- Band-e Qara Location within Iran
- Coordinates: 35°30′17″N 58°12′40″E﻿ / ﻿35.50472°N 58.21111°E
- Country: Iran
- Province: Razavi Khorasan
- County: Kuhsorkh
- District: Barrud
- Rural District: Barrud

Population (2016)
- • Total: 305
- Time zone: UTC+3:30 (IRST)

= Band-e Qara =

Village in Razavi Khorasan province, Iran

Band-e Qara (بندقرا) (Note: Also romanized as Band Qorā, Band-e Qarā’, and Band-e Qorā‘; also known as Band-e Karīz, Band-e Qārez, and Band-i-Kāriz) is a village in Barrud Rural District of Barrud District in Kuhsorkh County, Razavi Khorasan province, Iran.

==Demographics==
===Population===
At the time of the 2006 National Census, the village's population was 556 in 164 households, when it was in the former Kuhsorkh District of Kashmar County.
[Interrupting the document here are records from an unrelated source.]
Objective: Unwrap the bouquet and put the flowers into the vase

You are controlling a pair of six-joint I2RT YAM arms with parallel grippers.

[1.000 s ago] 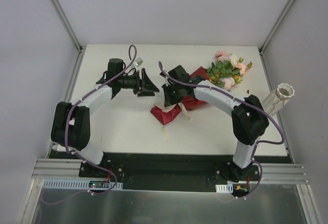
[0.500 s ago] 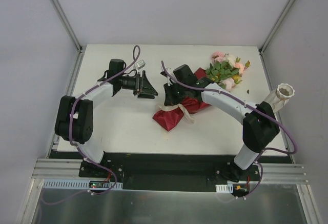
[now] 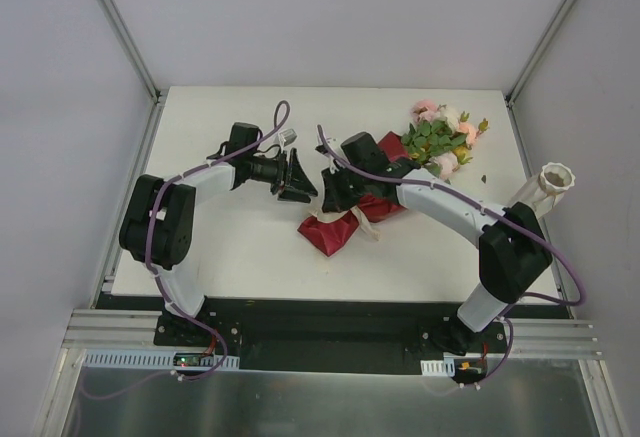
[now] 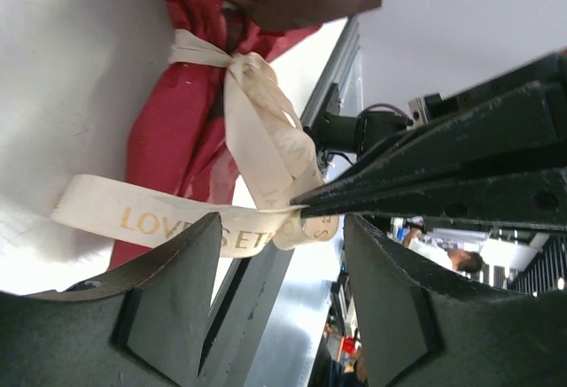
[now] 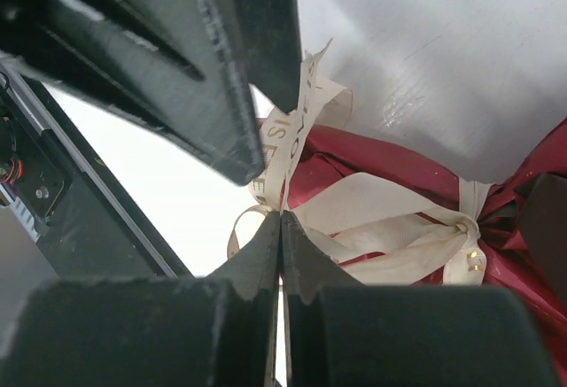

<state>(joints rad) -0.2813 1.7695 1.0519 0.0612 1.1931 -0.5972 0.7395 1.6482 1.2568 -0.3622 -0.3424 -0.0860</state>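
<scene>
Right tool (image 5: 282, 220) blocks ribbon (image 5: 372, 199) — narrow gap

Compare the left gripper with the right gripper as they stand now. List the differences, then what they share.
1. The left gripper has its jaws apart, while the right gripper has its jaws pressed together.
2. The right gripper pinches the cream ribbon. The left gripper holds nothing, and the ribbon's printed tail only lies ahead of its fingers.

Shared: both are black two-finger grippers, tips close together, facing each other at the tied end of the bouquet.
</scene>
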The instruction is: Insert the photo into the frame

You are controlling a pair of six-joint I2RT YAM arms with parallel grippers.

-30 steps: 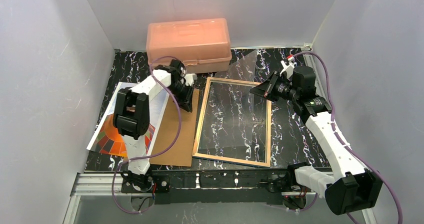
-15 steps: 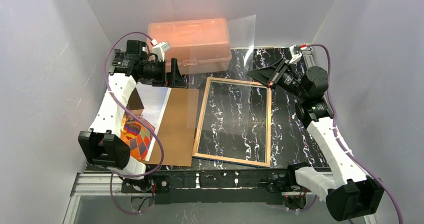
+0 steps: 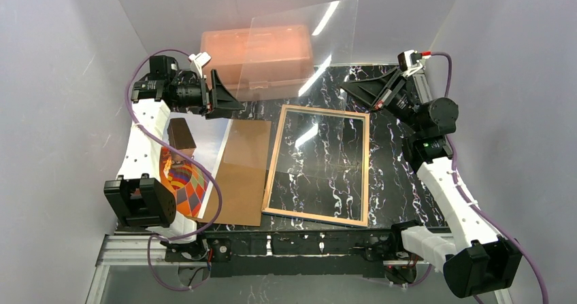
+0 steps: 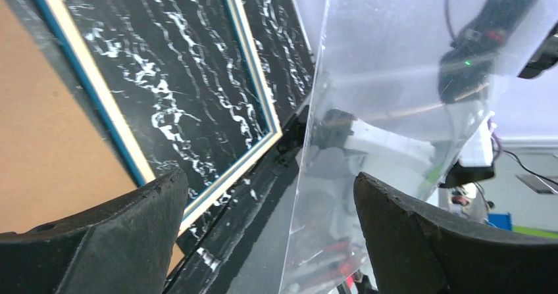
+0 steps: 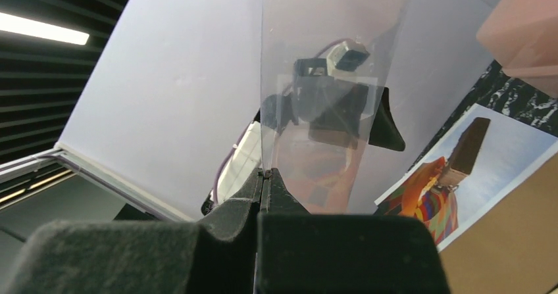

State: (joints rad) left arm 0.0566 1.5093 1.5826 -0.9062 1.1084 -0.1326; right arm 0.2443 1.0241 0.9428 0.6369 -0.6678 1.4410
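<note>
While the right claw [image 5: 265,174] pinches the clear pane [image 3: 299,45] aloft, the left claw [image 4: 263,182] gapes wide, seemingly empty.

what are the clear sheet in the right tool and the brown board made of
Clear sheet: glossy, see-through, with streak glare; thin acrylic or glass, cannot tell which. Brown board: matte, flat, uniform tan; likely fibreboard or card.
</note>
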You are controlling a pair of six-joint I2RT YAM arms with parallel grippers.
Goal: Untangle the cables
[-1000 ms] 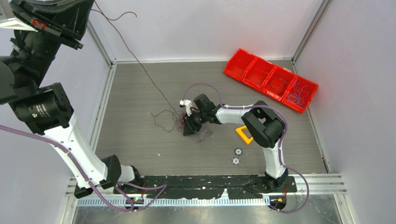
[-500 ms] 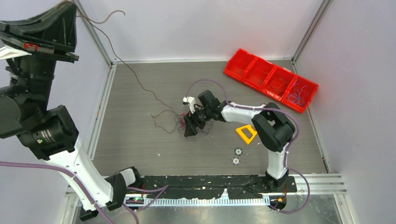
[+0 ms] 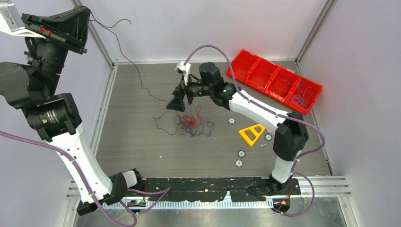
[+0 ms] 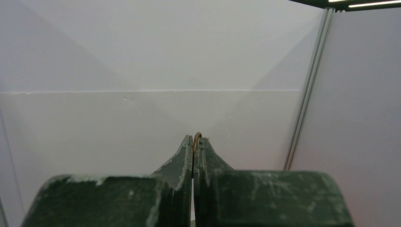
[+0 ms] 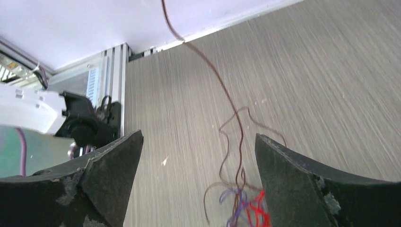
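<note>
The cables form a small clump (image 3: 189, 124) of red, purple and dark wires on the table's middle. One long brown wire (image 3: 142, 78) runs from the clump up to my left gripper (image 3: 85, 16), raised high at the back left. That gripper (image 4: 195, 138) is shut on the brown wire (image 4: 197, 135), which loops over its tips. My right gripper (image 3: 179, 98) hangs open above the table, just behind the clump, with nothing between its fingers. In the right wrist view the gripper (image 5: 198, 136) is wide open, with the brown wire (image 5: 239, 142) and the clump (image 5: 246, 205) on the table below.
A red tray (image 3: 246, 60) with compartments, some holding wires, lies at the back right. A yellow triangle (image 3: 251, 134) and several small round discs (image 3: 239, 163) lie right of the clump. Walls enclose the table on three sides.
My right gripper has opened, let go of the clump and risen toward the back. The clump now lies uncovered. The left arm shifted slightly, still holding the brown wire.
</note>
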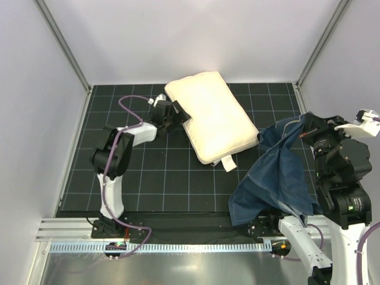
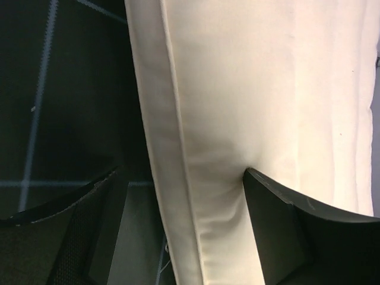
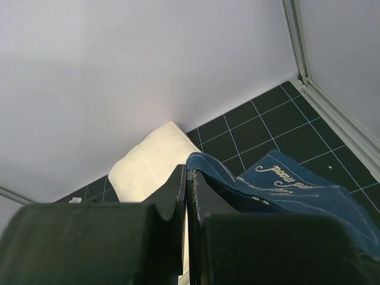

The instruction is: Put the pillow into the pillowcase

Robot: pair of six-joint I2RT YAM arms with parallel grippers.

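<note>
Both claws at their fabric, insertion not started: pillow out in the open, case hanging from right claw.

Left claw [image 2: 181, 175] straddles the long edge of the pillow [image 1: 211, 113]; jaws fairly wide, one finger [image 2: 285, 225] dents the cloth and a dark gap shows on the other side, so it looks not clamped. The rest of the pillow lies flat on the black grid mat [image 1: 148, 178], beyond that claw and away from its arm. Right claw [image 3: 189, 172] is pinched narrow on an edge of the pillowcase [image 1: 276, 178], which drapes below it toward the near table edge; the pillow sits ahead of this claw. Step in hand looks like securing both pieces. Next likely calls for closing left on the pillow edge and finding the case mouth; which edge is open cannot be told, and one pinch alone won't hold it spread.
</note>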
The following census in 2011 counted 325 people in 117 households. The 2016 census measured the population of the village as 305 people in 100 households.

In 2019, the district was separated from the county in the establishment of Kuhsorkh County, and the rural district was transferred to the new Barrud District.

== Historical sites, ancient artifacts and tourism ==
Band-e Qara Bathhouse is a historical public bath related to the Qajar dynasty.

Natural Yakhchāl of Band-e Qara is a natural yakhchāl (icehouse).

==Notable people==
Iranian cleric Javad Nikbin is from here.